[Stored items]
------------------------------
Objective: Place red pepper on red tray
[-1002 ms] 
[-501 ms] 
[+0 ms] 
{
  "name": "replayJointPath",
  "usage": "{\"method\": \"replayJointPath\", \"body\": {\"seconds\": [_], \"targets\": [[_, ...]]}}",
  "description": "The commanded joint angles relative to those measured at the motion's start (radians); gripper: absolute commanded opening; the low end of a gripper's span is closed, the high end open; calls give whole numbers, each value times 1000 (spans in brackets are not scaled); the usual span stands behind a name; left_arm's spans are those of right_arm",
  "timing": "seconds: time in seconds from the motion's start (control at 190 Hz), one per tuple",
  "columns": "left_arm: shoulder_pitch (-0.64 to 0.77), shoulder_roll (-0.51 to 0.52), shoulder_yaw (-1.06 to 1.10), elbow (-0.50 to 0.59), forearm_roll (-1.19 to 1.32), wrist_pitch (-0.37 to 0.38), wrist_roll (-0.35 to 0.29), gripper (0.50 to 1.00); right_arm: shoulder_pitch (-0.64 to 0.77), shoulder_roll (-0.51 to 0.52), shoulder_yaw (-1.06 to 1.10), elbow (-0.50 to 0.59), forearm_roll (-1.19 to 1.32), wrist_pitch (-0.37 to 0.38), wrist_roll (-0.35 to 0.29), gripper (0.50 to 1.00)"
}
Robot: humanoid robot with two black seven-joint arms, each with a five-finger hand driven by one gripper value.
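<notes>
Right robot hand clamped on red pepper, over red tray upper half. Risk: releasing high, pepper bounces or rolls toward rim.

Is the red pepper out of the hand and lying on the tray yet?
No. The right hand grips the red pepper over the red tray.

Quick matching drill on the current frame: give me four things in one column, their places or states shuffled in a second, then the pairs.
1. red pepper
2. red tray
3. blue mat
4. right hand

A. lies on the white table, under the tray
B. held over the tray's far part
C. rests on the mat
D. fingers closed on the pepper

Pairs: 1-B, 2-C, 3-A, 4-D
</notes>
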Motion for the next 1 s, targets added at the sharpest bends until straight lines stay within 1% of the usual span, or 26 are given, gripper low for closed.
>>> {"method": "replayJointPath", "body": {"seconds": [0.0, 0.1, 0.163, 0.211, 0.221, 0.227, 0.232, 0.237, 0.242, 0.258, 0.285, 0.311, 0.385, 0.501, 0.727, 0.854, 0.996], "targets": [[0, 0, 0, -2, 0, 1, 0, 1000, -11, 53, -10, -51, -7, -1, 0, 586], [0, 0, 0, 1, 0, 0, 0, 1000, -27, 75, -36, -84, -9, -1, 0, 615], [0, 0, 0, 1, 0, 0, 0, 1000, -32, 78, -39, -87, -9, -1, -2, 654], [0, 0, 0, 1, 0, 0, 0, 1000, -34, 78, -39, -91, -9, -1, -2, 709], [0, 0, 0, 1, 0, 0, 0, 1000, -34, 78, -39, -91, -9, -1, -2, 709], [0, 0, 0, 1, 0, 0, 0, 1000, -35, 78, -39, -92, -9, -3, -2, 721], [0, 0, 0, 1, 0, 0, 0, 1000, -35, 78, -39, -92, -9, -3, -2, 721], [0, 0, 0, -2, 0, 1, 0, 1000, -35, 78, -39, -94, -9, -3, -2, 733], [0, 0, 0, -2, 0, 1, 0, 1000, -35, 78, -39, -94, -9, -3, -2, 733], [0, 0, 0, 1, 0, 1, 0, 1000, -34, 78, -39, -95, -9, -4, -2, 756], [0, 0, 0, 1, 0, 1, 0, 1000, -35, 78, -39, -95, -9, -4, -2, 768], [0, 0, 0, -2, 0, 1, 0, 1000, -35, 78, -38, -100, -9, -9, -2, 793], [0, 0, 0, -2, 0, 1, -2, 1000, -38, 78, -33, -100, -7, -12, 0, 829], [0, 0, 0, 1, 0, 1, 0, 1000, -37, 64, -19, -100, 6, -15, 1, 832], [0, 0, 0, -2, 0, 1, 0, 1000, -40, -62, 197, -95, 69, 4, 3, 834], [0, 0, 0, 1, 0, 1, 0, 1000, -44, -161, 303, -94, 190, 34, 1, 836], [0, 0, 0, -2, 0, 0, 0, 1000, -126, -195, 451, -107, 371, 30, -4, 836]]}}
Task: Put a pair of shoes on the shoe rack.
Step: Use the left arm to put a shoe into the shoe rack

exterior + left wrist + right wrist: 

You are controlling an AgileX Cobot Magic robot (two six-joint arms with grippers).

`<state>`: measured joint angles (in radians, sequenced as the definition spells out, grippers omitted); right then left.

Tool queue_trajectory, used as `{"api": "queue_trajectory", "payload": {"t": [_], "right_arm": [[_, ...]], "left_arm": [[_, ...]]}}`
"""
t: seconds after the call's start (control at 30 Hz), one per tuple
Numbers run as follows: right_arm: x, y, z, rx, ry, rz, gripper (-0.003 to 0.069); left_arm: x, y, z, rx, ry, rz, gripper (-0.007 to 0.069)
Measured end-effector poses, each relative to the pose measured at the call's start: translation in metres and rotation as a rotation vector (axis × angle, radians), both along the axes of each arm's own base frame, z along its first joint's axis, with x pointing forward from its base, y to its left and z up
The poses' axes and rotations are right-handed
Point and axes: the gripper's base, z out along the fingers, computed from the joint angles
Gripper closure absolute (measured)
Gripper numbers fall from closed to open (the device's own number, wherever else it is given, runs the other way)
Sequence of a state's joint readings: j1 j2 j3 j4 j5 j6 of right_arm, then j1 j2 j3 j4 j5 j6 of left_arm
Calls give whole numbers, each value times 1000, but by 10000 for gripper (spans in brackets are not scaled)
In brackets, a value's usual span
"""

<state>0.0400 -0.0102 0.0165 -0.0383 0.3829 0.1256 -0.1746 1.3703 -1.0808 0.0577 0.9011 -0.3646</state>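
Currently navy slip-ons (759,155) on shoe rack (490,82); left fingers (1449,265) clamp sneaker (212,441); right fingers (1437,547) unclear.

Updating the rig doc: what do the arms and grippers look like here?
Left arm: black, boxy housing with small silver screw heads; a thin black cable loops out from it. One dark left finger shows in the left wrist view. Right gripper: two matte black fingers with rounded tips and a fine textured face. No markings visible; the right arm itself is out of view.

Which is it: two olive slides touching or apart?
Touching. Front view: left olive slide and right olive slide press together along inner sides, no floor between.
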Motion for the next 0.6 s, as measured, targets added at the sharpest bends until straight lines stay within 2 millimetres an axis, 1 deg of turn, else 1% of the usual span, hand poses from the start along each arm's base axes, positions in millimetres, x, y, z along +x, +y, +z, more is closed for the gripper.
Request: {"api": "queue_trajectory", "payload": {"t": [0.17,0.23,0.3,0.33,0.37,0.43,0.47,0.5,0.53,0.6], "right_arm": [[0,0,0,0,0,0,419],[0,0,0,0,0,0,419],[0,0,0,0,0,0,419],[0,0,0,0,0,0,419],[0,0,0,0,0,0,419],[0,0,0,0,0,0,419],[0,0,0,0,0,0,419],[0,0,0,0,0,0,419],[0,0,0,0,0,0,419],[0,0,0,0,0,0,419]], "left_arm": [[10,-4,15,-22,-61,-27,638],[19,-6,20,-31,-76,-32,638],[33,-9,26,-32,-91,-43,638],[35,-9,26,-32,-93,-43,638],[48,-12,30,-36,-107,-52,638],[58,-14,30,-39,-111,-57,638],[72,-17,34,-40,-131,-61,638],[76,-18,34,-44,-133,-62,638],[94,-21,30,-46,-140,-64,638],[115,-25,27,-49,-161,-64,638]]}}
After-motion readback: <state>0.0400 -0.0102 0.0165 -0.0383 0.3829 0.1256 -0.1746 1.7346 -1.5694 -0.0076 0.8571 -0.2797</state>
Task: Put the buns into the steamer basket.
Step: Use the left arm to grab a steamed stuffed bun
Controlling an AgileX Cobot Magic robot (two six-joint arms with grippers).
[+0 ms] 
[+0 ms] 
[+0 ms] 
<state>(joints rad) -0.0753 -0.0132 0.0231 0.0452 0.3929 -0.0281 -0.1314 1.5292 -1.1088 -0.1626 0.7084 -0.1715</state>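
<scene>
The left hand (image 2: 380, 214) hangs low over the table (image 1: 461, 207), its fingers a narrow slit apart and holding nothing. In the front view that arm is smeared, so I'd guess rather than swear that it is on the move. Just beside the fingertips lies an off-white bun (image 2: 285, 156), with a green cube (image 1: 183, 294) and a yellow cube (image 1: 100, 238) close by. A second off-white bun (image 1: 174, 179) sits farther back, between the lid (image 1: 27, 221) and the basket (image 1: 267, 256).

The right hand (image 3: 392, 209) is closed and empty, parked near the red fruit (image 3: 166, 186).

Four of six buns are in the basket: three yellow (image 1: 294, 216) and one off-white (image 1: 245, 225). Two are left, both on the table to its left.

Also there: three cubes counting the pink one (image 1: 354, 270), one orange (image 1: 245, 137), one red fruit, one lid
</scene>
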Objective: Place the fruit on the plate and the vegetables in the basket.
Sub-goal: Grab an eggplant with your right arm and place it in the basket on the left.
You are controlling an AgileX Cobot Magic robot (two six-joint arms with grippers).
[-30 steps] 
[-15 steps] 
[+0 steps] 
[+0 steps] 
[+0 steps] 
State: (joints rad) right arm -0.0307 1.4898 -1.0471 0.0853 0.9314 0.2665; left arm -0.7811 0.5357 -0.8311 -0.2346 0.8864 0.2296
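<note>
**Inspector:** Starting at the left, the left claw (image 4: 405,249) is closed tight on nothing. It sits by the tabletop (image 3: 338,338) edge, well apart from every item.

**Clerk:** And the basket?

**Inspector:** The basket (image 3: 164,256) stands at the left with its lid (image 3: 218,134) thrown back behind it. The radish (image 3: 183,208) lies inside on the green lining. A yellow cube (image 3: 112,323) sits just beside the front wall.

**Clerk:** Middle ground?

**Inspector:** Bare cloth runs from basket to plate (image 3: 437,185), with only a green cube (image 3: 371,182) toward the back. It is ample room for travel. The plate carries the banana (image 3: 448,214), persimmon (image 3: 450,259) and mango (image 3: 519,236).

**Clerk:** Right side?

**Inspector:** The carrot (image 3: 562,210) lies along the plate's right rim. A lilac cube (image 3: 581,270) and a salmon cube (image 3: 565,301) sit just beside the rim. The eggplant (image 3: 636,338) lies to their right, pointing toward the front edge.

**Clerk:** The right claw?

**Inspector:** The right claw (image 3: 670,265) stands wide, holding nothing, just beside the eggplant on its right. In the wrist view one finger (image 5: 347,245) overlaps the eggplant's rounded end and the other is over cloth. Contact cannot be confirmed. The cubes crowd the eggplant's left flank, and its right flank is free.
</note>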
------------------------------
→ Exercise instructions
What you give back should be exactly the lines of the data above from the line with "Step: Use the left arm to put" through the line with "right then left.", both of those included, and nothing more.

→ Answer space
Step: Use the left arm to put a shoe into the shoe rack

exterior + left wrist + right wrist: 

You are controlling an AgileX Cobot Magic robot (two six-joint arms with grippers).

`<state>`: measured joint angles (in radians, sequenced as the definition spells out, grippers omitted); right then left.

Work on the exercise is complete.